- **EXERCISE GOAL**:
Nothing outside the range is wanted. Repeat exactly the lines below from the one with "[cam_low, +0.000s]" through the one with "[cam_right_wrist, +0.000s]".

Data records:
----------------------------------------

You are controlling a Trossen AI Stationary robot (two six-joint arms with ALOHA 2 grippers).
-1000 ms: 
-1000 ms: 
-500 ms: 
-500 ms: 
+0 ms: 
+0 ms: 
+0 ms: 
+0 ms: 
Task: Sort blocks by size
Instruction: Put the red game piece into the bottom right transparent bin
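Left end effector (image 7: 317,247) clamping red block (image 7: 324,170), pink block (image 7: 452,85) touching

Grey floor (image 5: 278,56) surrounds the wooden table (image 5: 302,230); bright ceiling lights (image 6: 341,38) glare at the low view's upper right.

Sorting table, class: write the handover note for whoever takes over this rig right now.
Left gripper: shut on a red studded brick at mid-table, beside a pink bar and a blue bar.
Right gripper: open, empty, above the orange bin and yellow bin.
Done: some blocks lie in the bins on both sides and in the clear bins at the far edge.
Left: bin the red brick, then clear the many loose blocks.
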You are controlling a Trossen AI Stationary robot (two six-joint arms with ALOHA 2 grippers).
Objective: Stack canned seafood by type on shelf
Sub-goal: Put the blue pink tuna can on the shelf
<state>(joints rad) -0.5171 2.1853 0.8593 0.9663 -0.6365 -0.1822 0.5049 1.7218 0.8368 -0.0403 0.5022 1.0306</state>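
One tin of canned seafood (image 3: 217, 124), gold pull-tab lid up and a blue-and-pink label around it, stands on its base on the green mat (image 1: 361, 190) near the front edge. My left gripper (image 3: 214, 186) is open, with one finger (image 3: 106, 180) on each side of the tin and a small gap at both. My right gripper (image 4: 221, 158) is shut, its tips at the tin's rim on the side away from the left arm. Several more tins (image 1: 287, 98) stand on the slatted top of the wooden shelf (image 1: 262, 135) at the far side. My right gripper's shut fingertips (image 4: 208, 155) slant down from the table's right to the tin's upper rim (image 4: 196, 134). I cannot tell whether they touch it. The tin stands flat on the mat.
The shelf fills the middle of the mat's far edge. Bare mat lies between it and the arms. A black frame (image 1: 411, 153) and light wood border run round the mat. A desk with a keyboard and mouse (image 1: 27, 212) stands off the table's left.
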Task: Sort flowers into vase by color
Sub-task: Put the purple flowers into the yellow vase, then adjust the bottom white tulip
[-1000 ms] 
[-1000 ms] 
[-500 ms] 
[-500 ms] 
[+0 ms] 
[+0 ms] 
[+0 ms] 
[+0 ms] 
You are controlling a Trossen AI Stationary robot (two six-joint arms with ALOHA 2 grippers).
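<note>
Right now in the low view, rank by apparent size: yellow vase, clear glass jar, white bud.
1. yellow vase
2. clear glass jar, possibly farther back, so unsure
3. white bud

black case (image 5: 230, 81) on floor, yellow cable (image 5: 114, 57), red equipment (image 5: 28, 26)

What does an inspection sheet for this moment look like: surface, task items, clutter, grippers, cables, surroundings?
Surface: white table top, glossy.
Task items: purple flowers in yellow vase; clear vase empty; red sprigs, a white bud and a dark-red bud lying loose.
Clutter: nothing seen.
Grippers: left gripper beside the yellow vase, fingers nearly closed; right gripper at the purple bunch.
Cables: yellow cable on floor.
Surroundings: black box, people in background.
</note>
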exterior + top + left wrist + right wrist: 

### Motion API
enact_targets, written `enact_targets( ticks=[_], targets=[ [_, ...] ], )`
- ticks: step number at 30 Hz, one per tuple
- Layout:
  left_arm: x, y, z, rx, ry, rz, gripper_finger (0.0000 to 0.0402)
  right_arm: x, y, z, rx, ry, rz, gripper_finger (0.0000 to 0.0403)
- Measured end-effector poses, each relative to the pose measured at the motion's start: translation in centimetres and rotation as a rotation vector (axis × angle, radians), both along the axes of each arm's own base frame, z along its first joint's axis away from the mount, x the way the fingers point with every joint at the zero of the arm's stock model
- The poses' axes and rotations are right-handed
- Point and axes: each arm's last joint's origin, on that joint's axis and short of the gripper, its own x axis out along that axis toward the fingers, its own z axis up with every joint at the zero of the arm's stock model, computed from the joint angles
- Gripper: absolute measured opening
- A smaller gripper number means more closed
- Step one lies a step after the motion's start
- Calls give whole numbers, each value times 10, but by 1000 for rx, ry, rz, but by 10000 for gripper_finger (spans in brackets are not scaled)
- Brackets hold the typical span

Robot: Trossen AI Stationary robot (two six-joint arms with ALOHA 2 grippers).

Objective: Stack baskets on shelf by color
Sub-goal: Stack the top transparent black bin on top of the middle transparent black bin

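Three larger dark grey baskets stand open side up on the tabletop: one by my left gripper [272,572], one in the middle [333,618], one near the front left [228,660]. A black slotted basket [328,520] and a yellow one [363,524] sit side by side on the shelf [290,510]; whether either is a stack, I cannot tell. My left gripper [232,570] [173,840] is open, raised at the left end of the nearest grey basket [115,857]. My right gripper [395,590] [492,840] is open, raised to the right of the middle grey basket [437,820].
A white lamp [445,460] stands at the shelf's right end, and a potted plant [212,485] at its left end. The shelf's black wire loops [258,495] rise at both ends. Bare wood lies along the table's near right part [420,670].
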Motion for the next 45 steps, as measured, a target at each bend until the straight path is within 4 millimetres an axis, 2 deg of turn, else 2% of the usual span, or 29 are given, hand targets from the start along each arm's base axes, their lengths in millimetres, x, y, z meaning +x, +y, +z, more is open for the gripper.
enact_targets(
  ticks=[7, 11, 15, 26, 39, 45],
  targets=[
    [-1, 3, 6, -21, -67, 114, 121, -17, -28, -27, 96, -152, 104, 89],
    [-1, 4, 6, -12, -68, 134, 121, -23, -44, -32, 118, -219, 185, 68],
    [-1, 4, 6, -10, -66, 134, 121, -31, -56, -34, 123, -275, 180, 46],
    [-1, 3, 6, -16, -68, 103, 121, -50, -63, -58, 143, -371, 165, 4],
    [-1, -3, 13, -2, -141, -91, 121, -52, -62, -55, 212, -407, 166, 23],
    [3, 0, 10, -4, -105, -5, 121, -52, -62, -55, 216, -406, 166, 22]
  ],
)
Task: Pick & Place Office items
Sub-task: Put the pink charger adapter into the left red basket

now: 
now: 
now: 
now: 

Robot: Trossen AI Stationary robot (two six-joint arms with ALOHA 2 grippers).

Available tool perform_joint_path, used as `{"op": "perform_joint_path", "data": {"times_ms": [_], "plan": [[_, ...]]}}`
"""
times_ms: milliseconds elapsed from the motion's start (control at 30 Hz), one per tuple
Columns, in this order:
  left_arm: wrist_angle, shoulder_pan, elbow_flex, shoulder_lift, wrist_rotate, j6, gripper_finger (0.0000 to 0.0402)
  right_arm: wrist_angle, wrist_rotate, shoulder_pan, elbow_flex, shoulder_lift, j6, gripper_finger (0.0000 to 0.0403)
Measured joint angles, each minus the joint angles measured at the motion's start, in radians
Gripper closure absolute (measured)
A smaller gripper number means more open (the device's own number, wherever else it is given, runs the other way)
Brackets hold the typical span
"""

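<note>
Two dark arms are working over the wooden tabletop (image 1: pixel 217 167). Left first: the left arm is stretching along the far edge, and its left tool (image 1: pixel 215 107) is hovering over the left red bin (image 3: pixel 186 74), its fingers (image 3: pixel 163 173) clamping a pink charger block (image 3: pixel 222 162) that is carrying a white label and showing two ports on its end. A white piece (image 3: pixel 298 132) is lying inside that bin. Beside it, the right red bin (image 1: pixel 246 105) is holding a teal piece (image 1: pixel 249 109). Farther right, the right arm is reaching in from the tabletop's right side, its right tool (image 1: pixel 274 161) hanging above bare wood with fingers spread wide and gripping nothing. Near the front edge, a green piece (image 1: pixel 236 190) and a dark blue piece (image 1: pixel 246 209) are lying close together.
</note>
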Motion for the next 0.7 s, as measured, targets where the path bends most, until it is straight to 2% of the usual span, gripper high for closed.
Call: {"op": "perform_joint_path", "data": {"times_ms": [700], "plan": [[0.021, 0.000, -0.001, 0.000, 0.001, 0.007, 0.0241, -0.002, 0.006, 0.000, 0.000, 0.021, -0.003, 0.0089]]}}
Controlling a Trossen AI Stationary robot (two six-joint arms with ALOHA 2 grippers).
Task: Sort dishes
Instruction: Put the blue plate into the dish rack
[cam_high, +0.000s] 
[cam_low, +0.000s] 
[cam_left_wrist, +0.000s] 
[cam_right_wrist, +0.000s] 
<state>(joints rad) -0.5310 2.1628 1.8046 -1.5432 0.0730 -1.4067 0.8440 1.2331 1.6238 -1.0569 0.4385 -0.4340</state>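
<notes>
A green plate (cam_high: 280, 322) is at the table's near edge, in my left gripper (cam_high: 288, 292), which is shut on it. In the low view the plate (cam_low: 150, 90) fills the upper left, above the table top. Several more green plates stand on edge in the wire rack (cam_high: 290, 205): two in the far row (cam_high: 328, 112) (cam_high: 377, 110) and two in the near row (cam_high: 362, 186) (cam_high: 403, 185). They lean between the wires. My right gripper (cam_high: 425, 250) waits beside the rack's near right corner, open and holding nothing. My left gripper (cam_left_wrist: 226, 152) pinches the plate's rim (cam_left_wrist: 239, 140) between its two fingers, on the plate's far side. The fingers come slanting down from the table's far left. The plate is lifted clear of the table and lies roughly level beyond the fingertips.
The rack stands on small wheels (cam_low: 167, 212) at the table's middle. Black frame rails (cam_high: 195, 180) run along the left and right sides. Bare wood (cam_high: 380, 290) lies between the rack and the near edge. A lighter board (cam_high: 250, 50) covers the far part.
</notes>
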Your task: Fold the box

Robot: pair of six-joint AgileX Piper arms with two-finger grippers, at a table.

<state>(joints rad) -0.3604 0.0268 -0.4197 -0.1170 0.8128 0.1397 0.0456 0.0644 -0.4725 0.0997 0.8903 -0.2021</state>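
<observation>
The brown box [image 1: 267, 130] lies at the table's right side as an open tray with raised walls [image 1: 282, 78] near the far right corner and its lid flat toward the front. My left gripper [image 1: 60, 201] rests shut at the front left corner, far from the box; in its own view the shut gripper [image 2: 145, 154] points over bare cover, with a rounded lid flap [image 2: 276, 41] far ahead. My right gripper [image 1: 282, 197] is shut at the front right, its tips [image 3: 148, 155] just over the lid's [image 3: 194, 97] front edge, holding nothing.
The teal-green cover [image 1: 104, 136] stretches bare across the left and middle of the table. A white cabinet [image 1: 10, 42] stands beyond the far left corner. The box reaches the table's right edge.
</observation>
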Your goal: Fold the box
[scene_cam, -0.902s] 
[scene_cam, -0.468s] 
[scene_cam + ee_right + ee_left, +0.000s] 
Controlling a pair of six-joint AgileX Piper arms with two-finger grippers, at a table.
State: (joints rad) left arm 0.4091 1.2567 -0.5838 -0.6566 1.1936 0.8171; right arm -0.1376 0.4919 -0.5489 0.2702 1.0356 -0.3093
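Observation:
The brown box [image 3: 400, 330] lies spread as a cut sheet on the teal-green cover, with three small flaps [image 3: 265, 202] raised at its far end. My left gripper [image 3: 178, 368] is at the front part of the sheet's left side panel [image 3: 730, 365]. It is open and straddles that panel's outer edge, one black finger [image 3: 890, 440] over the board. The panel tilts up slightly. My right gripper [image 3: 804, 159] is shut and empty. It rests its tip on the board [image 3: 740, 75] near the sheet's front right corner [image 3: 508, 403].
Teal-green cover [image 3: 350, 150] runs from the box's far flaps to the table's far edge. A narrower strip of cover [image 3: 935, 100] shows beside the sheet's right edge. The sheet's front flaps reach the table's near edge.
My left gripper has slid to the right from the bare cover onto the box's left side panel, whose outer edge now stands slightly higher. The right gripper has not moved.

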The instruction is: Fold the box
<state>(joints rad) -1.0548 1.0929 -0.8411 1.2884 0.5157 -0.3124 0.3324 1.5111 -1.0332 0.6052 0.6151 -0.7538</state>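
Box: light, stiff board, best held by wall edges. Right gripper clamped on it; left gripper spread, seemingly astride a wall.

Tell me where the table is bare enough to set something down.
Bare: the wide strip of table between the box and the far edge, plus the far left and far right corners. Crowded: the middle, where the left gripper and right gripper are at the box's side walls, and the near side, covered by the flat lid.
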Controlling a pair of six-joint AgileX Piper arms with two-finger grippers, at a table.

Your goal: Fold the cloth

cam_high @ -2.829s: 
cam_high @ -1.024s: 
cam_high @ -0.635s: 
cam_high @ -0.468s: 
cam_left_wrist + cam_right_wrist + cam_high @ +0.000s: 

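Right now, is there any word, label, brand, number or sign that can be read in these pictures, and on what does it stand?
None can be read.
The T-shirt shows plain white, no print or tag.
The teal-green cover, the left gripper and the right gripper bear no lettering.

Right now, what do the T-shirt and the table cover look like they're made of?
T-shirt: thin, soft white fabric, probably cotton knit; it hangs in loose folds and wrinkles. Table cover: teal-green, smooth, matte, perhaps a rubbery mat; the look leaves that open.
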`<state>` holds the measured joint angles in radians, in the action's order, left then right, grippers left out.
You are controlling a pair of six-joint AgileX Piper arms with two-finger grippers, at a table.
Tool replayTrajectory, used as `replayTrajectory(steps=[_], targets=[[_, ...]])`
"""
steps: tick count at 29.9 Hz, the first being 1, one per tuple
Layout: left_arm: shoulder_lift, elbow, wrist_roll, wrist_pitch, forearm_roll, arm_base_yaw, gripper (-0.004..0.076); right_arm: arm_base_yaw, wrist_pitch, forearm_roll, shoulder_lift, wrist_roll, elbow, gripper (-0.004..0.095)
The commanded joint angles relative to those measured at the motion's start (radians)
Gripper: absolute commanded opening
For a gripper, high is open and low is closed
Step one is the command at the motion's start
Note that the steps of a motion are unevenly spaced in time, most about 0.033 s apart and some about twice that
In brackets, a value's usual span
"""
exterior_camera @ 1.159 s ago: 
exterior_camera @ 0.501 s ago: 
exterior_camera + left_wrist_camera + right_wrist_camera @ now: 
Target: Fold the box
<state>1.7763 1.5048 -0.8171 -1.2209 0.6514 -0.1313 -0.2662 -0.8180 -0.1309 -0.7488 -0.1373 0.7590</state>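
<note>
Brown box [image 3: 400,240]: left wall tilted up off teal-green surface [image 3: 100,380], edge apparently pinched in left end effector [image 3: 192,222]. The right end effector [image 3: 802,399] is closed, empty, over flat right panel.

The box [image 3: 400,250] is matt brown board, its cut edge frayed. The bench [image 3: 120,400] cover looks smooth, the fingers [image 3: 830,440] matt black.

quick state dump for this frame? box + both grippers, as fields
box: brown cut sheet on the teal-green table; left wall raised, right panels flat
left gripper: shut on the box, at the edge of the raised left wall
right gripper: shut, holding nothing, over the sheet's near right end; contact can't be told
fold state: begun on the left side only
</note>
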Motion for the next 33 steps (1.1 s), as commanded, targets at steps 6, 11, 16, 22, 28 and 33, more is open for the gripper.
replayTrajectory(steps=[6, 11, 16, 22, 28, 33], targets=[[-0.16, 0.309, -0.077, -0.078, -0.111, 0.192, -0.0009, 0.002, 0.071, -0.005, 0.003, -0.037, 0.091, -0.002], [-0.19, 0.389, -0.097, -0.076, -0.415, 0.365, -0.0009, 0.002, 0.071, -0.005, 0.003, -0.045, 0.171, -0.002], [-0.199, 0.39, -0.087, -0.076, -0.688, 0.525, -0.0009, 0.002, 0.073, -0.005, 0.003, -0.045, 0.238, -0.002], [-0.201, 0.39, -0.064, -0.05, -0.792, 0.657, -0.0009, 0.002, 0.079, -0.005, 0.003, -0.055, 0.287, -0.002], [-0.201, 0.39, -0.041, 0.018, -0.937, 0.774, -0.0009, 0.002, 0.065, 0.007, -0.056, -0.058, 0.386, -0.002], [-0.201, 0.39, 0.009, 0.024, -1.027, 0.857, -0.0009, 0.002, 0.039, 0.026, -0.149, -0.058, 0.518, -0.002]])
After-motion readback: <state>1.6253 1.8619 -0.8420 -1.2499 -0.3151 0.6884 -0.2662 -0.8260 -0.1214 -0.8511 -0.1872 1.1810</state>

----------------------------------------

- **ANSWER BOX**:
[cam_low, +0.000s] 
[cam_left_wrist, +0.000s] 
[cam_right_wrist, +0.000s] 

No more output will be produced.